On a *nix without perl rename
available
On some *nix there's no rename available, so it's necessary do the
rename using some other method. A few years ago I suggested zmv
here which while great, isn't necessarily available either.
Using builtins and sed, we can quickly whip up a shell script to do
this which gives us very similar syntax to the perl rename script,
while lacking some error handling niceness, it gets the job done.
sedrename() {
if [ $# -gt 1 ]; then
sed_pattern=$1
shift
for file in $(ls $@); do
mv -v "$file" "$(sed $sed_pattern <<< $file)"
done
else
echo "usage: $0 sed_pattern files..."
fi
}
Usage
sedrename 's/Beethoven\ -\ //g' *.mp3
before:
./Beethoven - Fur Elise.mp3
./Beethoven - Moonlight Sonata.mp3
./Beethoven - Ode to Joy.mp3
./Beethoven - Rage Over the Lost Penny.mp3
after:
./Fur Elise.mp3
./Moonlight Sonata.mp3
./Ode to Joy.mp3
./Rage Over the Lost Penny.mp3
Say we wanted to create target folders too...
Since mv
doesn't create folders we can't using sedrename
as it is
here, but it's a fairly small change, so I figure it'd be nice to
include it too.
We need a utility function, abspath
(or absolute path) so we can
generate the target folder(s) for a sed/rename pattern which includes
new folder structure.
abspath () { case "$1" in
/*)printf "%s\n" "$1";;
*)printf "%s\n" "$PWD/$1";;
esac; }
This will ensure we know the names of our target folders.
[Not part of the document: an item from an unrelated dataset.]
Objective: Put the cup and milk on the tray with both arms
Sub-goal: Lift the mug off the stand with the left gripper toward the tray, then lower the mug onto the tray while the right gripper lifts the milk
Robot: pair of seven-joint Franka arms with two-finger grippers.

When we
rename we'll need to use it on the target file name.
# generate the rename target
target="$(sed $sed_pattern <<< $file)"
# Use absolute path of the rename target to make target folder structure
mkdir -p "$(dirname $(abspath $target))"
# finally move the file to the target name/folders
mv -v "$file" "$target"
Here's the full folder aware script...
sedrename() {
if [ $# -gt 1 ]; then
sed_pattern=$1
shift
for file in $(ls $@); do
target="$(sed $sed_pattern <<< $file)"
mkdir -p "$(dirname $(abspath $target))"
mv -v "$file" "$target"
done
else
echo "usage: $0 sed_pattern files..."
fi
}
Of course, it still works when we don't have specific target folders
too.
If we wanted to put all the songs into a folder, ./Beethoven/
we can do this:
Usage
sedrename 's|Beethoven - |Beethoven/|g' *.mp3
before:
./Beethoven - Fur Elise.mp3
./Beethoven - Moonlight Sonata.mp3
./Beethoven - Ode to Joy.mp3
./Beethoven - Rage Over the Lost Penny.mp3
after:
./Beethoven/Fur Elise.mp3
./Beethoven/Moonlight Sonata.mp3
./Beethoven/Ode to Joy.mp3
./Beethoven/Rage Over the Lost Penny.mp3
Bonus round...
Using this script to move files from folders into a single folder:
Assuming we wanted to gather up all the files matched, and place them
in the current folder, we can do it:
sedrename 's|.*/||' **/*.mp3
before:
./Beethoven/Fur Elise.mp3
./Beethoven/Moonlight Sonata.mp3
./Beethoven/Ode to Joy.mp3
./Beethoven/Rage Over the Lost Penny.mp3
after:
./Beethoven/ # (now empty)
./Fur Elise.mp3
./Moonlight Sonata.mp3
./Ode to Joy.mp3
./Rage Over the Lost Penny.mp3
Note on sed regex patterns
Regular sed pattern rules apply in this script, these patterns aren't
PCRE (Perl Compatible Regular Expressions). You could have sed
extended regular expression syntax, using either sed -r
or sed -E
depending on your platform.
See the POSIX compliant man re_format
for a complete description of
sed basic and extended regexp patterns.